The New Economy of Nature by Gretchen C. Daily and Katherine Ellison

“Instead, the water, born as rain and melted snow on mountaintops as far as 125 miles away from those who will ultimately drink it, is naturally cleansed as it makes its way downhill toward the reservoirs. Beneath the forest floor, soil and fine roots filter the water and hidden microorganisms break down contaminants. In the streams, plants absorb as much as half of the surplus nutrients running into the waterway, such as nitrogen from automobile emissions and fertilizer and manure used on nearby farms. In open stretches, wetlands continue the filtering as cattails and other plants voraciously take up nutrients while trapping sediment and heavy metals. After reaching the reservoirs, the water is further cleansed as it sits and waits. Dead algae, floating branches and leaves, and remaining particles of grit slowly sink to the bottom.”

“This natural process, supplemented by small doses of chlorine and fluoride at the end of the water’s journey, worked beautifully for most of the twentieth century. But then signs appeared of some mechanical failures. The trouble was relentless new development: roads, subdivisions, and second homes were popping up all over the watershed, most of which is privately owned. Failing septic systems were leaking raw sewage into streams. Farming and forestry were also taking a toll, with lawn chemicals, fertilizers, pesticides, and manure all being washed into the reservoirs at an unprecedented rate.”

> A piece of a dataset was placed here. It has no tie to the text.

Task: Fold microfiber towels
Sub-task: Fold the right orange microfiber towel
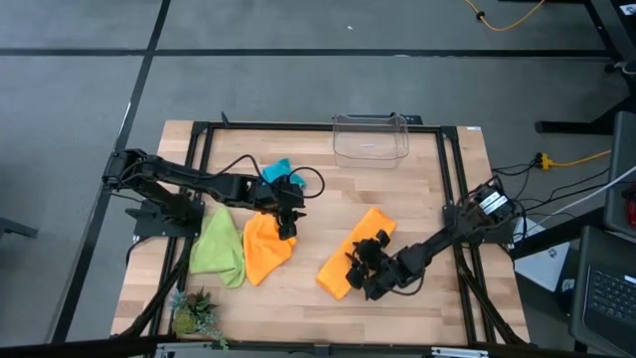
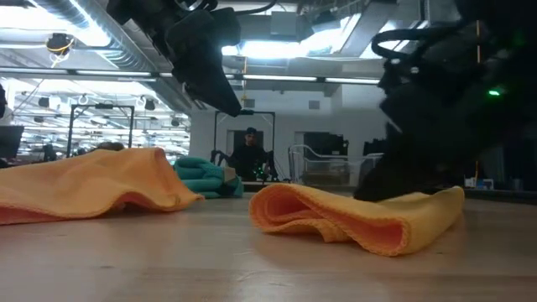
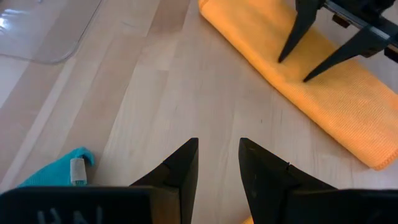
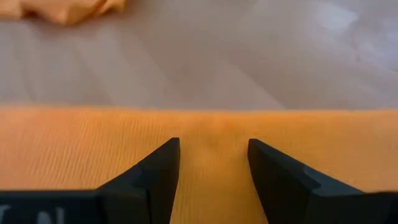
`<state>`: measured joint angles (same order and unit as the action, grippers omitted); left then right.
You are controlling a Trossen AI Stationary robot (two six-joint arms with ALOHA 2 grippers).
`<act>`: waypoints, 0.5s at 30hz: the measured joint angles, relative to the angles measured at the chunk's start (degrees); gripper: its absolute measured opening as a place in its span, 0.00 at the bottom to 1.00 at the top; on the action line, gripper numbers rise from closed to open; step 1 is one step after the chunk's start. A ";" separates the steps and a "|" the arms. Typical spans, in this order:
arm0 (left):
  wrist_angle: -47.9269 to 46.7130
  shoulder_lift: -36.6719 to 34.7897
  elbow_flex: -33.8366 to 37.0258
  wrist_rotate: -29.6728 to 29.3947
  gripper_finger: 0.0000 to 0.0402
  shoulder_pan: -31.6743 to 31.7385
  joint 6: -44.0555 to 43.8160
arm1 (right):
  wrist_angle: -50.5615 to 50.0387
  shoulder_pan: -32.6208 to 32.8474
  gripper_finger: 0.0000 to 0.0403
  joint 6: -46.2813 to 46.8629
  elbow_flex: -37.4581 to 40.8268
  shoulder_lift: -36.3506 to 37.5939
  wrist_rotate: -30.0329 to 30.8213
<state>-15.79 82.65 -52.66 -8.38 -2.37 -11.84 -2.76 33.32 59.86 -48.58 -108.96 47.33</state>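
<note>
Wooden table [image 1: 417,298] carries four towels; right gripper [image 4: 211,163] hovers parted, ungrasping, over the folded orange towel [image 1: 355,265] near the front edge. Left gripper [image 3: 217,163], parted and empty, hangs mid-table.

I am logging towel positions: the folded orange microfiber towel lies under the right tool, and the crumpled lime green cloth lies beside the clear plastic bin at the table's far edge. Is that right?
Not quite. By the clear plastic bin lies the crumpled turquoise blue cloth, as the high view shows. The lime green cloth lies nearer the front, beside the other orange towel. The folded orange microfiber towel does lie under the right tool.
</note>
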 joint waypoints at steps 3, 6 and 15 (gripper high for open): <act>0.21 0.00 0.00 0.00 0.27 0.00 0.00 | -0.21 0.18 0.48 -0.33 0.15 -1.51 0.05; 0.28 0.00 0.00 -0.04 0.27 0.00 0.00 | 0.32 0.20 0.48 -2.28 0.02 -3.05 0.70; 0.37 0.00 0.00 -0.07 0.27 0.00 0.37 | 8.39 -2.64 0.48 -20.66 0.07 -3.81 -6.46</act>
<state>-15.42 82.65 -52.66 -8.45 -2.37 -11.46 5.63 30.68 39.20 -48.51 -112.77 40.87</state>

“A major government body had acted as if an ecosystem - the watershed - were worth protecting in its natural state for the economic benefits it gives society. It had invested in its restoration as if it were in fact a precious piece of infrastructure.”

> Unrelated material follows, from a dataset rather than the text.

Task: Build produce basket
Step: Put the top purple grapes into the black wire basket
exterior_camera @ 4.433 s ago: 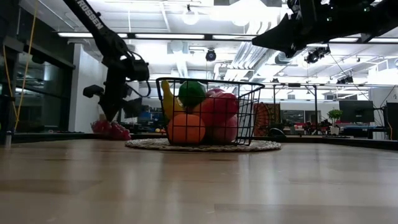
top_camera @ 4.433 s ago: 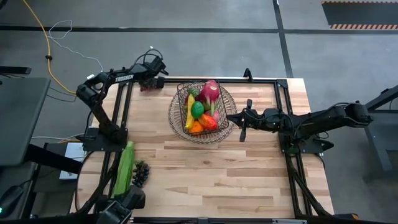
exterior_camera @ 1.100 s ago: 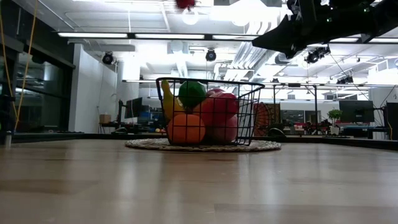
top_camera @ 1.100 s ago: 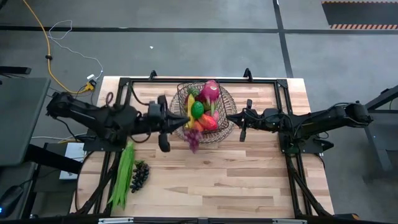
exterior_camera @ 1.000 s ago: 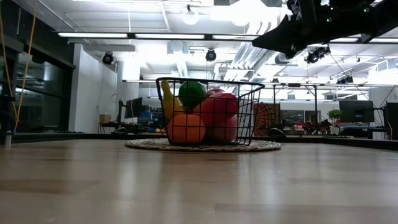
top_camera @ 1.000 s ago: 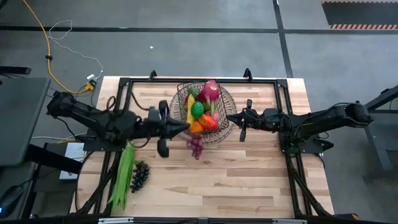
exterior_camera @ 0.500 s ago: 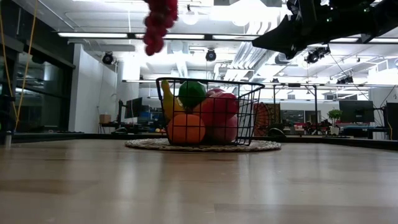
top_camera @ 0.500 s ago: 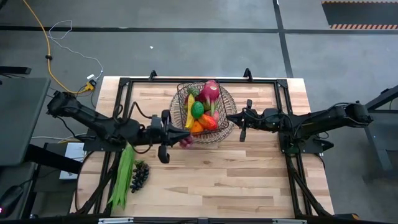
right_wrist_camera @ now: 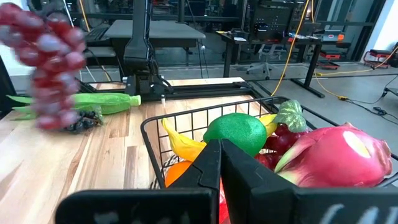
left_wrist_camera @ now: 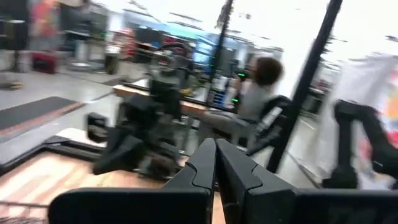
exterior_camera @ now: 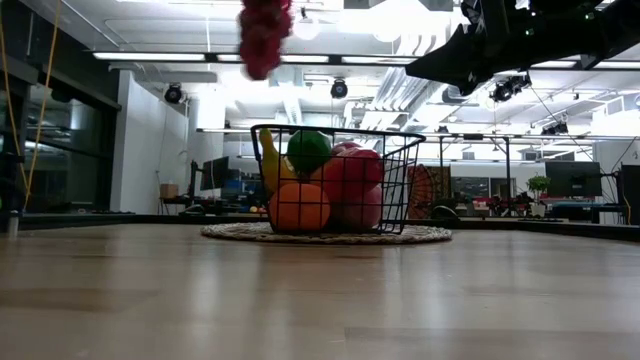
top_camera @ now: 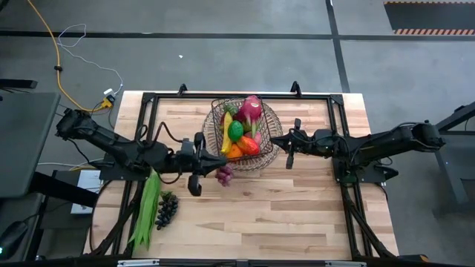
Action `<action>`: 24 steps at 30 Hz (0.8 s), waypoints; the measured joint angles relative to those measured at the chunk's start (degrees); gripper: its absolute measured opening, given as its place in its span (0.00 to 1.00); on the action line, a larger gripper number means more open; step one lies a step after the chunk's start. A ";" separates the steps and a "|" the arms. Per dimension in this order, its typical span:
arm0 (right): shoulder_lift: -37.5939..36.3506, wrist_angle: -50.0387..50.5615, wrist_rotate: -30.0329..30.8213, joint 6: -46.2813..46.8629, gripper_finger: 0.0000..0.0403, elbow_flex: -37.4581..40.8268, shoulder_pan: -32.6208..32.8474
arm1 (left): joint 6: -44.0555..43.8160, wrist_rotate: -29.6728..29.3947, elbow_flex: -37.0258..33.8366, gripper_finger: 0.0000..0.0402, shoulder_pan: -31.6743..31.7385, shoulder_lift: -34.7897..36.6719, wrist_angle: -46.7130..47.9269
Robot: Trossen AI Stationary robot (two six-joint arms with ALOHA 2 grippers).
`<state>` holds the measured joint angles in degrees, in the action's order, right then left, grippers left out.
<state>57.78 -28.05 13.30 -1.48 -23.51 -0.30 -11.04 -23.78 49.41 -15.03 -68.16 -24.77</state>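
Note:
The dark wire basket [top_camera: 241, 133] stands on a round woven tray and holds a pink dragon fruit [top_camera: 251, 109], a green fruit [top_camera: 235, 131], a banana [top_camera: 225, 137] and an orange [top_camera: 233, 153]. My left gripper [top_camera: 215, 165] hovers level beside the basket's near-left corner, shut on a bunch of red grapes [top_camera: 223, 175]. The bunch also shows in the low view as grapes [exterior_camera: 263, 35] above the basket [exterior_camera: 335, 180], and blurred in the right wrist view as grapes [right_wrist_camera: 50, 68]. My right gripper [top_camera: 274, 140] is shut and waits at the basket's right side. My left gripper, lying level and pointing toward the table's right, has the red grapes by their upper end [top_camera: 218, 167]. The exact place of contact is too small to make out, and the bunch is out of its own wrist view. The bunch hangs below the fingers, lifted clear of the table.
Long green beans [top_camera: 147, 208] and a dark grape bunch [top_camera: 167, 208] lie at the table's near-left part. A dark frame [top_camera: 341, 178] runs around the table's edges. Bare wood [top_camera: 274, 215] lies near of the basket.
My left gripper drew back a little toward the table's left and near edge and sank, still shut. The red grapes swung under it, from near the basket's near side back toward the gripper, and dropped into the top of the low view.

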 joint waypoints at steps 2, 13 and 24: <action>0.00 0.00 0.00 0.00 0.00 0.00 0.00 | 0.12 4.27 0.00 0.00 0.00 0.00 0.02; 0.00 0.00 0.00 0.00 0.00 0.00 0.00 | -0.81 28.36 0.02 0.00 2.67 0.00 -2.81; 0.00 0.00 0.00 -0.02 0.00 0.00 0.00 | -0.08 46.43 0.02 0.00 3.76 0.00 -5.97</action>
<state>57.78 -28.05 13.30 -1.50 -23.51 -0.30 -11.12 22.65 49.43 -11.27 -68.16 -30.74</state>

“. . . governments around the world . . . . were starting to calculate the costs of conserving watersheds and compare them with the costs of building mechanical plants. In a bold departure from business as usual, they were taking stock of their natural capital. In the process, they were learning how ecosystems - environments of interacting plants, animals, and microbes, from coastal tide pools to Loire Valley vineyards to expanses of Amazonian rainforest - can be seen as capital assets, supplying human beings with services that sustain and enhance our lives. These “ecosystem services” provide not only food and wine but also cleansing of the Earth’s air and water, protection from the elements, and refreshment and serenity for human spirits.”

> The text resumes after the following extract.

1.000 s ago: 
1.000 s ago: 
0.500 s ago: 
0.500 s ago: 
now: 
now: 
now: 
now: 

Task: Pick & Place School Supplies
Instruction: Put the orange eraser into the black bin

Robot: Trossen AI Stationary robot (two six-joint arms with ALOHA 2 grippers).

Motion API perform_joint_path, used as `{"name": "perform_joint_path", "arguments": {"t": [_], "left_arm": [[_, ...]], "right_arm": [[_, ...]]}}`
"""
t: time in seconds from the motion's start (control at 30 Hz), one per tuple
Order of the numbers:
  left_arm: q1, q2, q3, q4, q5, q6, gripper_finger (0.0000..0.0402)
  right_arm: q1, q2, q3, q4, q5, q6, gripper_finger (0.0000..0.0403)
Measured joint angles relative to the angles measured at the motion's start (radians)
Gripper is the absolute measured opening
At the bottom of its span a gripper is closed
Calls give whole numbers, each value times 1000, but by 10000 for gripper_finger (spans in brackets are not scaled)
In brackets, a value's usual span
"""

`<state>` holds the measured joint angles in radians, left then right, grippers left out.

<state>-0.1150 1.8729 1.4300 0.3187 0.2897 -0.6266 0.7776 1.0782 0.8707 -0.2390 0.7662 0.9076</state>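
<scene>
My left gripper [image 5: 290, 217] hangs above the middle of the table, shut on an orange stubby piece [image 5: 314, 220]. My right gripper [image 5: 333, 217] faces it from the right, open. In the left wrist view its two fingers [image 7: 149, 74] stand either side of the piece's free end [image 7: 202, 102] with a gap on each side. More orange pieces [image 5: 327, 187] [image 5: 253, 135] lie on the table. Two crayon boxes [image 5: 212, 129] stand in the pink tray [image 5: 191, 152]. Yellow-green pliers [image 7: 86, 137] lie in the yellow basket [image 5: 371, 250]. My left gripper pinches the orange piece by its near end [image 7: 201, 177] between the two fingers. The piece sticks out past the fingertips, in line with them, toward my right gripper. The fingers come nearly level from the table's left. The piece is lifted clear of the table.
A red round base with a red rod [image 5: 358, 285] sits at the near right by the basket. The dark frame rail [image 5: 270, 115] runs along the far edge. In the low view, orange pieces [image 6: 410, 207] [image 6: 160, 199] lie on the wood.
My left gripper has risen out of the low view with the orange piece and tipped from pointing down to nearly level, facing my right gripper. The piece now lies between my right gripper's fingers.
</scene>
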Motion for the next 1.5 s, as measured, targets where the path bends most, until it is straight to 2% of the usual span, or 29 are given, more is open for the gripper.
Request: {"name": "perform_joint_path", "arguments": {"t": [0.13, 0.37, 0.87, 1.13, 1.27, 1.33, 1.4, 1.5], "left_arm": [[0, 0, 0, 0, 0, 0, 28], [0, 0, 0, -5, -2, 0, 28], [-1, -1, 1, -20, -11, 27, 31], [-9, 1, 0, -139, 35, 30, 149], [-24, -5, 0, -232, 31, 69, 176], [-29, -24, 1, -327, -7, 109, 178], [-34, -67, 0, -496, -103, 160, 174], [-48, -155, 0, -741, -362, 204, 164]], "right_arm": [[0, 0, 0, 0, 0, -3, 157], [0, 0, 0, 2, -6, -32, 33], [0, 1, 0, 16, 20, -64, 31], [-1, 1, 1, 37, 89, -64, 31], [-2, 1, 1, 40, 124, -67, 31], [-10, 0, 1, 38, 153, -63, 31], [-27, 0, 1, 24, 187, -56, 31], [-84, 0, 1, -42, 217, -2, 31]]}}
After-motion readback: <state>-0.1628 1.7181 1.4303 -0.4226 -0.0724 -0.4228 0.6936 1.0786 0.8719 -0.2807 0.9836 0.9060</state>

“Historically, the labor of nature has been thought of mostly as free. And with the exception of a few specific goods, such as farm crops and timber, the use of nature’s services is startlingly unregulated. Despite our assiduous watch over other forms of capital - physical (homes, cars, factories), financial (cash, savings accounts, corporate stocks), and human (skills and knowledge) - we haven’t even taken measure of the ecosystem capital stocks that produce these most vital of labors. We lack a formal system of appraising or monitoring the value of natural assets, and we have few means of insuring them against damage or loss.”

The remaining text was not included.